Transcribe the entries below word for word, beginning at the line with "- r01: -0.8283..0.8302" and stopping after the line with "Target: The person"; drop all pictures.

Entries shown:
++++++++

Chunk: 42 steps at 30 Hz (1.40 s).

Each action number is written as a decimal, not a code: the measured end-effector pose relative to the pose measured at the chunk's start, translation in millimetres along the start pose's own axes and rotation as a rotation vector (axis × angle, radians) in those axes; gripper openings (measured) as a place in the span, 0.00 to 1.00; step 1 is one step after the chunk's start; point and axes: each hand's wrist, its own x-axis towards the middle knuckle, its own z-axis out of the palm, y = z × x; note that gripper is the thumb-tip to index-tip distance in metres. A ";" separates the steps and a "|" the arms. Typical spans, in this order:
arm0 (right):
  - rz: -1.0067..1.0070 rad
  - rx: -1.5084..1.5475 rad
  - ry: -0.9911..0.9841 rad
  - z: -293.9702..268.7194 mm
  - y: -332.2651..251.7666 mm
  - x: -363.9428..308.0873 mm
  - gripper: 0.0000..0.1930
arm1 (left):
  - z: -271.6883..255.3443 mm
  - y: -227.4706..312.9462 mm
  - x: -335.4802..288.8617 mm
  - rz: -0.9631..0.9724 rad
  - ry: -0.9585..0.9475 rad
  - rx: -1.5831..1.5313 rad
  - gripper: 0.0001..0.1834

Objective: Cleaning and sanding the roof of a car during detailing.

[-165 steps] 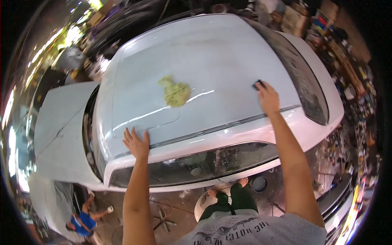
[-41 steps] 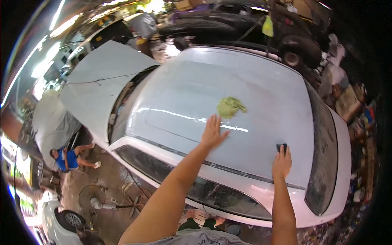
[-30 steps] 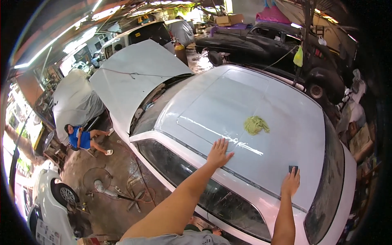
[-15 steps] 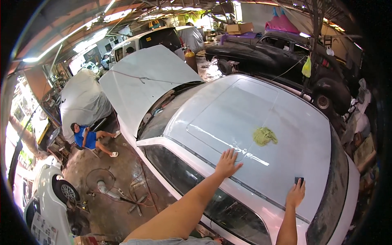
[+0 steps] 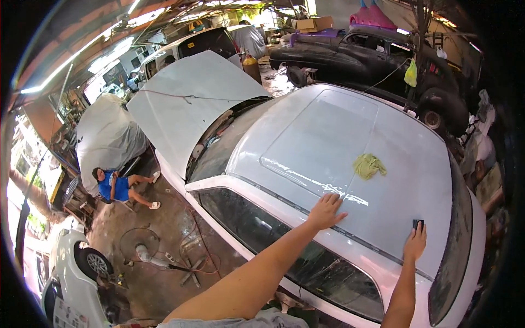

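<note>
A grey car roof (image 5: pixel 311 131) spreads out before me. My left hand (image 5: pixel 326 211) lies flat on its near edge, fingers spread, just below a shiny wet-looking white streak (image 5: pixel 306 179). Farther right, near the roof's rear corner, my right hand (image 5: pixel 415 241) has its fingers over a small black block (image 5: pixel 418 223), pressed to the surface. Its underside is hidden. A crumpled yellow-green cloth (image 5: pixel 369 165) rests on the roof beyond my hands, touched by neither.
The car's hood (image 5: pixel 191 93) stands raised at the far left. A pedestal fan (image 5: pixel 143 252) is on the floor, among hoses. A person in blue (image 5: pixel 114 186) sits beside a covered car (image 5: pixel 106 131). A black old car (image 5: pixel 350 57) stands behind.
The view has shifted, so the roof and cloth appear higher and farther right. Against the roof, my left hand has slid slightly right, and my right hand with the block slightly rearward.
</note>
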 end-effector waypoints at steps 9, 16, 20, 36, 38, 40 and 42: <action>0.061 -0.032 -0.026 -4.7 -9.0 0.9 0.24 | -10.1 4.0 0.5 -0.015 0.018 0.039 0.24; 0.064 -0.021 -0.010 -3.8 -5.2 -5.8 0.24 | -11.2 10.4 -1.1 -0.147 0.025 0.049 0.23; 0.062 -0.040 0.017 0.7 5.6 -4.7 0.24 | -6.4 13.0 5.8 -0.184 -0.005 0.040 0.23; -0.144 0.038 -0.109 37.9 -54.3 116.4 0.24 | 12.6 4.9 15.1 -0.105 -0.143 0.184 0.42; -0.141 0.009 -0.046 44.7 -75.6 117.0 0.24 | 9.9 0.3 19.4 -0.053 -0.137 0.178 0.41; 0.186 0.610 -0.355 -4.3 -153.1 72.6 0.23 | -6.8 -29.8 1.9 -0.070 -0.130 0.201 0.41; -0.472 0.203 -0.148 11.6 -105.5 14.7 0.23 | -6.7 -22.6 9.5 0.003 -0.189 0.183 0.41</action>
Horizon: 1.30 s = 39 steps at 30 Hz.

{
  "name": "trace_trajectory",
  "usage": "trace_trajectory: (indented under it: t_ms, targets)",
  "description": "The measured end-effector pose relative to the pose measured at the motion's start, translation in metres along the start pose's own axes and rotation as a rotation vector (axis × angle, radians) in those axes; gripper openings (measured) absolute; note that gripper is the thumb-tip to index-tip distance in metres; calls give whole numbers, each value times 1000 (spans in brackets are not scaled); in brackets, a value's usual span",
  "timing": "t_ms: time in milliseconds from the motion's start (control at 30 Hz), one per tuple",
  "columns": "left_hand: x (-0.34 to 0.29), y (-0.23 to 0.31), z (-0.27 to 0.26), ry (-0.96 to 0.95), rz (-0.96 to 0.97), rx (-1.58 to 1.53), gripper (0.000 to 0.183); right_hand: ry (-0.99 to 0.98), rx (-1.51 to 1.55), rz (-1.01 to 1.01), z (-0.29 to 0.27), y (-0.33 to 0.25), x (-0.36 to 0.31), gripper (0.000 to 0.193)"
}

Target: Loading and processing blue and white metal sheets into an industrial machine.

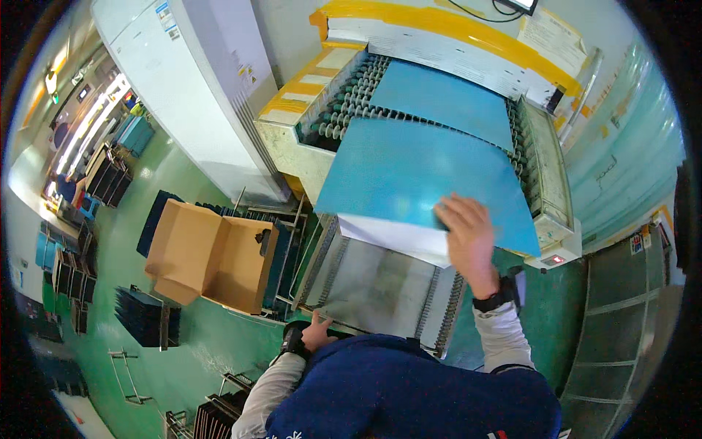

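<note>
A blue flat panel (417, 172) lies tilted at the near end of a roller conveyor (340, 117), its near edge sticking out over a metal slotted rack (373, 282). My right hand (468, 234) rests on top of that near edge, fingers spread over the blue face. A white sheet or surface (398, 235) shows under the edge. Farther back, a second blue panel (446, 95) sits on the rollers. Close to my body, my left hand (317, 335) is closed around the near left edge of the rack; part of its grip is hidden.
An open cardboard box (241, 267) stands left of the rack, with a small dark item inside. Dark slotted racks (146, 314) are on the green floor farther left. A tall white cabinet (197, 95) is beside the conveyor. A grey framed panel (614, 329) stands at right.
</note>
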State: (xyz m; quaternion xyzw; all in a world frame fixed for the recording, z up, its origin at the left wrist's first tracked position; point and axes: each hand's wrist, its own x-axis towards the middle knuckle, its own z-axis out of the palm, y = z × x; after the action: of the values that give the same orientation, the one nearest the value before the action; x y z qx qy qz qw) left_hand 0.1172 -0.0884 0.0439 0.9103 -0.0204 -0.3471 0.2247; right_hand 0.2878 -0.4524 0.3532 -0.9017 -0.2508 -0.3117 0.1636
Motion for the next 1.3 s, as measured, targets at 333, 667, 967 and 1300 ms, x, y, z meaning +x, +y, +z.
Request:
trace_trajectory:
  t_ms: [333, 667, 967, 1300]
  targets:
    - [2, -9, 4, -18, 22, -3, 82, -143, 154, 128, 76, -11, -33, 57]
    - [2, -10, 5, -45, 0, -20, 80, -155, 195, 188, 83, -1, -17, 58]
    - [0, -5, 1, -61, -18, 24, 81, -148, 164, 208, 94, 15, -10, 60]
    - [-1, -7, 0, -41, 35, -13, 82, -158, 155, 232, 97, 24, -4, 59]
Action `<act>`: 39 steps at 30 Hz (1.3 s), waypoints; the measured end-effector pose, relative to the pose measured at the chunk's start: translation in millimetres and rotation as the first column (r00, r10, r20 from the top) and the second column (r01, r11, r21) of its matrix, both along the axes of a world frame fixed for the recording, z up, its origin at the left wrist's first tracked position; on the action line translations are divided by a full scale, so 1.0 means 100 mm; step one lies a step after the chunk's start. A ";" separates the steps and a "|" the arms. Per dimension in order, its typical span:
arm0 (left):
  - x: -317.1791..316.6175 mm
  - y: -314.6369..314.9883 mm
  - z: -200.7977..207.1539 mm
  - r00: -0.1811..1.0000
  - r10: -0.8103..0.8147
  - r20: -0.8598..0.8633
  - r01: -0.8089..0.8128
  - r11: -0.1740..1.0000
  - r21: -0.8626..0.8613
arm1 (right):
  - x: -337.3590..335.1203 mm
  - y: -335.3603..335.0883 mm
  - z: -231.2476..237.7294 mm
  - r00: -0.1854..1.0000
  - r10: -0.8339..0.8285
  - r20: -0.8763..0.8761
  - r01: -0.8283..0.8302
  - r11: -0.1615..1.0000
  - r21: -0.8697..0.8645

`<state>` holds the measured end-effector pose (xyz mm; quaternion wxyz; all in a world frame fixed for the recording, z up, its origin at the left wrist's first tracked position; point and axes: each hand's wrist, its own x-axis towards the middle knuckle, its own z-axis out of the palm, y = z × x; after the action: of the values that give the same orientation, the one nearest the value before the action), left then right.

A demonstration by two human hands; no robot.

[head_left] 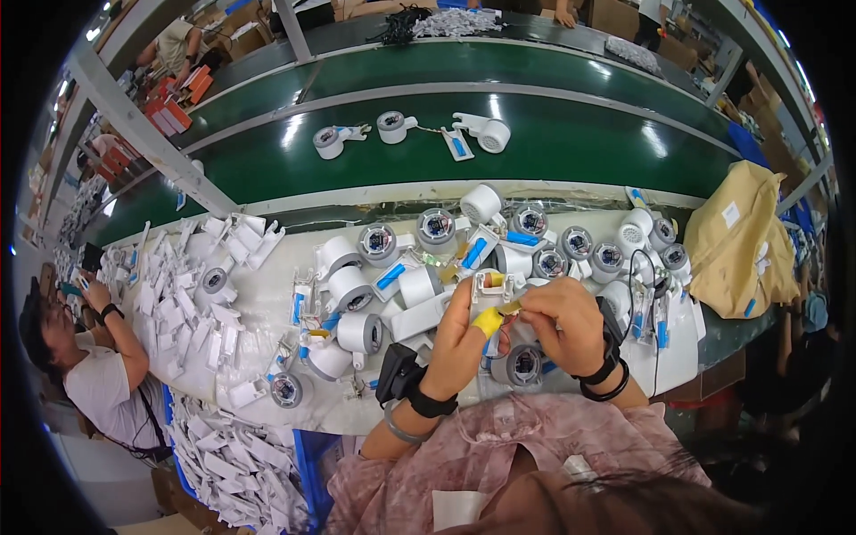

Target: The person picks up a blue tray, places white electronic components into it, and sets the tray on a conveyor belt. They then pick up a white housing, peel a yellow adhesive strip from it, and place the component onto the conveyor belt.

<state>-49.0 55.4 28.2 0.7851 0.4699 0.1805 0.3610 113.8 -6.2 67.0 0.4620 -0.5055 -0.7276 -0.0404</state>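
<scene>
1. White plastic part (490, 285) is held up over the worktable (259, 325), near edge, right of middle.
2. L hand (465, 339): fingers curled round part, thumb w/ yellow cover (487, 323) pressed to it; firm hold. R hand (566, 323): thumb + forefinger pinched on small amber strip (511, 308) at the part. Can't tell if strip is joined to part.
3. Blue bin (308, 477), below table's near edge on the left: full of loose white pcs (232, 468), heaped to rim.
4. Tan bag (740, 232), at table's right end: bulging, contents mostly hidden.
5. Round housings (437, 227), white w/ grey rims, crowd table from middle to right end; many face up w/ circuit boards inside, some on their sides. Blue-taped pcs lie btwn them.
6. Loose white parts (192, 303) heaped toward table's left end.
7. Obstructions: hands hide some housings behind; black wrist device (399, 370) covers bit of table nr near edge; black cable (631, 285) loops over housings nr right end.
8. Beyond table's far edge: green conveyor (571, 165) w/ 3 units (492, 134) apart; grey post (147, 125) blocks part of its left end.
9. Co-worker (107, 374) past table's left end.
</scene>
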 end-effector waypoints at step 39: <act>0.07 -0.11 0.06 0.976 0.104 -0.191 -0.024 0.925 0.379 | 0.08 -0.03 -0.13 0.999 0.034 0.020 -0.035 0.998 0.051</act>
<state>-42.4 44.1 34.4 0.6455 0.6398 0.2048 0.3633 121.6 -9.2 53.5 0.4686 -0.4803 -0.7393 -0.0559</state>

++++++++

Written answer:
  - r01: -0.8283..0.8302
  - r11: -0.1615..1.0000
  - r21: -0.8697..0.8645

`<state>` holds the measured end-effector pose (xyz mm; quaternion wxyz; all in a world frame fixed for the recording, z up, its origin at the left wrist's first tracked position; point and axes: each hand's wrist, its own x-axis towards the middle knuckle, its own z-axis out of the palm, y = z × x; after the action: of the values that give the same orientation, the one nearest the value before the action), left then right.

A demonstration by two human hands; no robot.

[head_left] 

Target: The person picks up a blue tray, places white electronic components into it, and sets the tray on a conveyor belt. They then pick up a white housing, peel a yellow adhesive strip from it, and place the component onto the conveyor belt.

The answer has been given, and the exercise is complete.